My prediction (and I'm not psychic, just experienced) is that the act of moving on and cutting her off will leave her with a sudden vaccuum of companionship and she will finally realize what she is missing. I have seen the dynamic of a breakup completely flipped on its head when one person suddenly realizes that they've had enough.

Let me relate my personal story. My GF of 3 years broke up. She dumped me because she was falling for some other guy. I spend two weeks trying to get her back - desperately. We even had sex during that time. But when I realized she was seeing the other guy too, it hit me like a ton of bricks. We were over, and she didn't want me. I decided to cut her off - and the decision hit her like a shockwave. She came to me the day after I'd made the decision, since I hadn't called her, to ask her if I'd still road trip with her back home (we both are from the same town). I flatly told her no, I had no desire to spend 6 hours with my ex-girlfriend in a car, and to find a ride somewhere else. She spent the next four hours crying. Suddenly she always wanted to know what I was up to, why she saw girls leaving my room (we lived VERY close, by coincidence), what I was doing and why I wouldn't answer her phone calls. A few weeks later, I was seeing another girl, and my ex came crawling back. Well she was a few weeks to late. I didn't want her anymore. And you know what happened next? She spent the next YEAR obssessing over me. She cried. She begged. She went to counselling. She knew she blew it, and couldn't get over me because I showed her exactly what I catch I was by respecting myself. To this day, she tells people that she would jump on another chance to be with me. I got everything I wanted - I got over her AND got her back.

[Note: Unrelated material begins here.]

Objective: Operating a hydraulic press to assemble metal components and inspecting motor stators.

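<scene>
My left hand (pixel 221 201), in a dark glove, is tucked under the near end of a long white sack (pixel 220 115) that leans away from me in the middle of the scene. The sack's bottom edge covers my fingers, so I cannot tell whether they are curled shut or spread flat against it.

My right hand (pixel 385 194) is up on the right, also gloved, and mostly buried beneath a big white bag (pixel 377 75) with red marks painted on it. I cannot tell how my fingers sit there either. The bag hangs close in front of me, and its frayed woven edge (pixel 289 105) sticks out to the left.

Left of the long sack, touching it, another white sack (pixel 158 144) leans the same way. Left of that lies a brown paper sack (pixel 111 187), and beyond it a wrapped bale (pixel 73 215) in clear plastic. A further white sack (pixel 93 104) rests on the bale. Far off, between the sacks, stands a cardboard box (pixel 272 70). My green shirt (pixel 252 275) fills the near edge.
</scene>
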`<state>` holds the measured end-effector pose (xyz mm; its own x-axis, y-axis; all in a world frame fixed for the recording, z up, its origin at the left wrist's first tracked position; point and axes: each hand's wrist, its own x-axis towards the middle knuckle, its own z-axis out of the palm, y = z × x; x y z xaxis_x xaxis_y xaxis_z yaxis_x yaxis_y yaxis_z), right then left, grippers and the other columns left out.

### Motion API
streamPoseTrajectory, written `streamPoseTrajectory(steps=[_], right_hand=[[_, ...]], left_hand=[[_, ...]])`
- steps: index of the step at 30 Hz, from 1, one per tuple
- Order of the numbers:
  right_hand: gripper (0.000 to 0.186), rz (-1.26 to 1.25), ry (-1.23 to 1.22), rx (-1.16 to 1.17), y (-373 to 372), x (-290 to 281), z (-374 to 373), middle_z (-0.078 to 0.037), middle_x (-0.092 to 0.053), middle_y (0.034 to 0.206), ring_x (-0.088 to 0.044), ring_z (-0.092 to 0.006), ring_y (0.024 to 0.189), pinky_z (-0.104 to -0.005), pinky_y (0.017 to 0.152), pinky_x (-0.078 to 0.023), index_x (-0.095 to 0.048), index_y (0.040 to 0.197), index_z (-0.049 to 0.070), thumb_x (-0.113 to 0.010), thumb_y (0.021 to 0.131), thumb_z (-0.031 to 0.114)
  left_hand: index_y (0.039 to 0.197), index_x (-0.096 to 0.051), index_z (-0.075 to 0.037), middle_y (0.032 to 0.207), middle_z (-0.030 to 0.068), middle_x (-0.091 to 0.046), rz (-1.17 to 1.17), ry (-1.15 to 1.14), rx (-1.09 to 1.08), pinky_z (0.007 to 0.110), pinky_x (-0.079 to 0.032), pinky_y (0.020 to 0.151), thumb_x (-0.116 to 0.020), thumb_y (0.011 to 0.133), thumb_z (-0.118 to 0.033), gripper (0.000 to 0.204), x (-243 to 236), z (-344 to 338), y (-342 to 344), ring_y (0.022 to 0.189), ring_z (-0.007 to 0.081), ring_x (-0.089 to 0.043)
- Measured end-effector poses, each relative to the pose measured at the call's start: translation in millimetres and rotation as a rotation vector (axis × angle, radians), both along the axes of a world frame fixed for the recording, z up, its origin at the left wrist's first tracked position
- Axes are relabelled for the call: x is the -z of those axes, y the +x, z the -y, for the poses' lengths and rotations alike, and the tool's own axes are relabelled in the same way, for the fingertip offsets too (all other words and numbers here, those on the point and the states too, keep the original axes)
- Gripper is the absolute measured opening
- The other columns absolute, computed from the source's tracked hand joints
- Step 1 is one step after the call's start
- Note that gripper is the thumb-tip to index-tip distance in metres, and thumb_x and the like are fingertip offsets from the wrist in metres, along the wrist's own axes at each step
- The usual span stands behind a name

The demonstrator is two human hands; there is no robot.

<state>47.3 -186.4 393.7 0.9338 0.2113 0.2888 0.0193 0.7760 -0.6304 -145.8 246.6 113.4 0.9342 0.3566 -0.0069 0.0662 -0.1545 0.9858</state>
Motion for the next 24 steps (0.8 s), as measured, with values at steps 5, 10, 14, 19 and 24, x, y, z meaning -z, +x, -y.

So even if you want her back, you've gotta move on to have that choice. And if you did your job right, by the time she comes crawling back you'll realize that you don't want her back anymore.

Good luck, and please feel free to ask as many questions as you want. I'll answer them.
 

girlsarecrazy

Senior Don Juan
Joined
Apr 10, 2006
Messages
240
Reaction score
2
I'm in the same situation. But i'm being more busy, not going out of my way to be with her, not holding her hand, i don't kiss her, i don't call her, etc.

But she's getting more and more attracted to me and i'm just playing her off. We still have sex too. And i think she's getting more and more emotionally attracted to me. My emotional attraction is declining. Physical Attraction is rising because apparently I rock her world sexually. I dunno man. If she's not putting out find someone else. There's no reason to get your head tied up in this mess because one day it can all be shot down.